Apart from peppermint, spearmint is the most widely used species of mint, and the one most commonly used in the kitchen. It's the most versatile, and it's also my favourite. Like the dedicated addict that I am, I use spearmint toothpaste, chew spearmint gum, float mint leaves in my water, tea, and, most recently, in a beautiful little soup I found on the blog Eating Pleasure (eatingpleasure.blogspot.com). The recipe calls for poaching two eggs in garlic oil-scented chicken broth, and then scattering mint leaves on the steaming eggs and broth before serving. Mint also pairs with cooling watermelon - or pomegranate, or figs - and snowy feta cheese. Spring peas and spring lamb would be lost without mint, as would chutneys and countless raspberry desserts. And anyone who has travelled through the Middle East knows of the verdantly refreshing mint lemonade available in nearly every cafe, large or small.

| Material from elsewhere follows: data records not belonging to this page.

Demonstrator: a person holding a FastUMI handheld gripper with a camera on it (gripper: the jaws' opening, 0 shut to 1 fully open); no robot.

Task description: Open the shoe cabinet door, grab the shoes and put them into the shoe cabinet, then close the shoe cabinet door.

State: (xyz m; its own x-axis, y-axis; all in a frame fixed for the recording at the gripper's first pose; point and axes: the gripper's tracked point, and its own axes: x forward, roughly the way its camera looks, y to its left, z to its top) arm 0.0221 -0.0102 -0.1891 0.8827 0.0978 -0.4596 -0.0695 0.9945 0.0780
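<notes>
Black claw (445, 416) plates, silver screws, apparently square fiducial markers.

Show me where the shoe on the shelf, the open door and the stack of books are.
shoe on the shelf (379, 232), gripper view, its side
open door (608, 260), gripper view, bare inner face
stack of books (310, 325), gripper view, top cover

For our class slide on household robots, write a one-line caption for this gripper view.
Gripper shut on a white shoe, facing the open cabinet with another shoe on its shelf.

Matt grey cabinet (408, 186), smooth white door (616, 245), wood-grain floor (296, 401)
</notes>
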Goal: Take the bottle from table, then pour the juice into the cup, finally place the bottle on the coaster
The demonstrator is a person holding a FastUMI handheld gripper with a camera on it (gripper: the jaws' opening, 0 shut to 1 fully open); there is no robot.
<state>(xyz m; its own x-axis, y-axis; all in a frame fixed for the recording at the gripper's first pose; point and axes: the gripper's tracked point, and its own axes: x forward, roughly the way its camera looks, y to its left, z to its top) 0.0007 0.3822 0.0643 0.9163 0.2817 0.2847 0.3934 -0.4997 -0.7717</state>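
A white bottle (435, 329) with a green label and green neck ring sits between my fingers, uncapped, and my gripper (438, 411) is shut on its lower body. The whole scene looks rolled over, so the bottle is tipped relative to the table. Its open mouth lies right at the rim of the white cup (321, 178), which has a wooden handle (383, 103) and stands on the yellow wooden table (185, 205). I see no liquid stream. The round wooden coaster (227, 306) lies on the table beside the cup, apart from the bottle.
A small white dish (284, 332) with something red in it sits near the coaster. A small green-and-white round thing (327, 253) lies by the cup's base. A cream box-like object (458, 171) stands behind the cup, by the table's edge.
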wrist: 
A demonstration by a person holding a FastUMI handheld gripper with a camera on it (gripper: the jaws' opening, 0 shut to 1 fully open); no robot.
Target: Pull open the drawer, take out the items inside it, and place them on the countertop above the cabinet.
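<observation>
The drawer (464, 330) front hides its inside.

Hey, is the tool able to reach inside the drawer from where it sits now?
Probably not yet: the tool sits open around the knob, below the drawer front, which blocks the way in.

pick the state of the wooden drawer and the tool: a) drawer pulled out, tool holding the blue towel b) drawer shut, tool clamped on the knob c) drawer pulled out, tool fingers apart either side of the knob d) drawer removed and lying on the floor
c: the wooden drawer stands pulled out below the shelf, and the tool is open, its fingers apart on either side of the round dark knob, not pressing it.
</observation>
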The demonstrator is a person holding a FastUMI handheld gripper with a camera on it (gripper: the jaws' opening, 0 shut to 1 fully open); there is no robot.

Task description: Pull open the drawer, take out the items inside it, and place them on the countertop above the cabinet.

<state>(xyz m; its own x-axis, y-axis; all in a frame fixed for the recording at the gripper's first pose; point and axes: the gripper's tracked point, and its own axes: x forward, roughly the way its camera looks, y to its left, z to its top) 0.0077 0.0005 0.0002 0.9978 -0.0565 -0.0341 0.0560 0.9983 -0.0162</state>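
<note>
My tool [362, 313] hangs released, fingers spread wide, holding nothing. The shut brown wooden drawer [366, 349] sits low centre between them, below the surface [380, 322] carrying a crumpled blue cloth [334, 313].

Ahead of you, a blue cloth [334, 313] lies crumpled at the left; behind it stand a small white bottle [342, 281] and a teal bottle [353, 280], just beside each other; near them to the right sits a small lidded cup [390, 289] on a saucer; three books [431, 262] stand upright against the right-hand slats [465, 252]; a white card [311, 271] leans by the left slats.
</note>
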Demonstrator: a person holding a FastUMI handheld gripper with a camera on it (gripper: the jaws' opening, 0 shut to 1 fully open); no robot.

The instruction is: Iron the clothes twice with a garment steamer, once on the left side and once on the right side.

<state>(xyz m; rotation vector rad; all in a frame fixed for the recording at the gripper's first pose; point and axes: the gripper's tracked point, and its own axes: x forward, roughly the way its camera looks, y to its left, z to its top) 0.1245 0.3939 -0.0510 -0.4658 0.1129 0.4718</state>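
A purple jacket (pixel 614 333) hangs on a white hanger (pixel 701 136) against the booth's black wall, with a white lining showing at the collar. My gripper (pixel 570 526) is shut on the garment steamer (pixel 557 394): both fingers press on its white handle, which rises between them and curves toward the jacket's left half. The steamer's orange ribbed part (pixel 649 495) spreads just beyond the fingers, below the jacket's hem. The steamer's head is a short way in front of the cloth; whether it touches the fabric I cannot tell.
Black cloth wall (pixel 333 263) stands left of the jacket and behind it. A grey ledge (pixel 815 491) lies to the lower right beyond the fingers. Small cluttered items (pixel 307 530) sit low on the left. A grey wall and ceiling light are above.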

Mint's Mediterranean origins were not lost on the ancient Greeks, who rubbed mint leaves on to their dining tables to symbolise warmth and welcome. They loved the herb so much that they named it after the mythical Minthe, or Menthe, a river nymph who had attracted the eye of Hades and was subsequently turned into a weed by his wife Persephone in an effort to divert his affections and have her trampled to pieces. Hades found out what his wife had done, and though he could not break the spell, he gave Minthe a gorgeous fragrance so that he would always be able to smell and protect her.
The after-dinner mint is near and dear to my heart. I mean that literally because I have a handful of them in my shirt pocket as I type. Also known as butter mints, they are soft to the bite and dissolve quickly in the mouth. They were the first confection I remember being enamoured by. One evening, at a family-owned restaurant, I caught one of my sisters spooning them into her mouth straight out of the bowl on the hostess stand. She wasn't old enough to know any better. But I knew then that our obsession was genetic, and that denying it would be unnatural.
Haters may find them chalky and reminiscent of petrified toothpaste, but to us, they're peppermint-perfumed bliss.
Over the years, I've discovered Arnott's Mint Slice, Leda Minton Biscuits and Bendicks Chocolate Mint Crisps, Frango mints, Pan Drops (which are like Mentos Scotch mints) and Nestle's Aero mint (which was my snack of choice while in transit at Heathrow Airport). Certain members of our household have been known to rip through sleeves of Girl Scout Thin Mint cookies, inhale Pepperidge Farm mint Milanos and hoard bags of Andes mints, with their alternating semisweet chocolate and Kelly-green fondant filling. York peppermint patties, which are best straight from the freezer, produce "an audible sigh when broken in half", as Steve Almond writes in Candyfreak, and Junior Mints are still, to me, the only acceptable treat to buy at a movie theatre.
But my ultimate childhood weakness was the After Eight, which I discovered after getting lost trying to find my way out of a cousin's house, and finding, instead, the cavernous majlis. There was a box of After Eights on the coffee table. I slipped one from its papery sheath, lost myself in its slenderness and snap, and was sent home with cramps.